- [PROBLEM DESCRIPTION] Every line of the data must be set down exactly as shown.

- [Extracted data entries]

■ ■ ■ ■ ■ ■ ■

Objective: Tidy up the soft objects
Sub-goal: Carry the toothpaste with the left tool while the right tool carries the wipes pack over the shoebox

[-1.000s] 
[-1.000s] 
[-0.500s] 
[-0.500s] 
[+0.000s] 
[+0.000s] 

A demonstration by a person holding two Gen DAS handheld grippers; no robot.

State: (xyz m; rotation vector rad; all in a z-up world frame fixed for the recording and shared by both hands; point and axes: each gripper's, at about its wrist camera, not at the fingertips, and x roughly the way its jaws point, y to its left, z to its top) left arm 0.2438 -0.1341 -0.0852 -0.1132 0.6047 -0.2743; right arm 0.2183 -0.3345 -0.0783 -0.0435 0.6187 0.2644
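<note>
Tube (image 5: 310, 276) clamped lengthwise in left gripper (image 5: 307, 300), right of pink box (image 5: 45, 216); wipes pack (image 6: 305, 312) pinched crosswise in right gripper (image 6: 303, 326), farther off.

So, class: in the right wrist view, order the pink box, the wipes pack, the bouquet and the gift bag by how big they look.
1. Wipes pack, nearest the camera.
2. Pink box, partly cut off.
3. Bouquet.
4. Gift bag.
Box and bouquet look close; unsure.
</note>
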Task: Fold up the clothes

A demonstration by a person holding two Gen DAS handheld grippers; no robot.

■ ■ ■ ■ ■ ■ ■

- [ANSWER SECTION]
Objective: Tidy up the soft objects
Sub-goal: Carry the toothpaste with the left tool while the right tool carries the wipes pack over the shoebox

[-1.000s] 
[-1.000s] 
[-0.500s] 
[-0.500s] 
[+0.000s] 
[+0.000s] 

A demonstration by a person holding two Gen DAS handheld grippers; no robot.

State: (xyz m; rotation vector rad; all in a z-up world frame fixed for the recording and shared by both hands; point and axes: each gripper's, at about its wrist camera, not at the fingertips, and x roughly the way its jaws point, y to its left, z to its top) left arm 0.2438 -0.1341 -0.0852 -0.1132 0.6047 -0.2743; right arm 0.2183 -0.3345 -0.0783 -0.0435 0.6187 0.2644
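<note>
Tube (image 5: 310, 276) clamped lengthwise in left gripper (image 5: 307, 300), right of pink box (image 5: 45, 216); wipes pack (image 6: 305, 312) pinched crosswise in right gripper (image 6: 303, 326), farther off.

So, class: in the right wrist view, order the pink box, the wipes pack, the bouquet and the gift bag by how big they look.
1. Wipes pack, nearest the camera.
2. Pink box, partly cut off.
3. Bouquet.
4. Gift bag.
Box and bouquet look close; unsure.
</note>
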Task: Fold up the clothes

A demonstration by a person holding two Gen DAS handheld grippers; no robot.

The exercise asks for nothing more.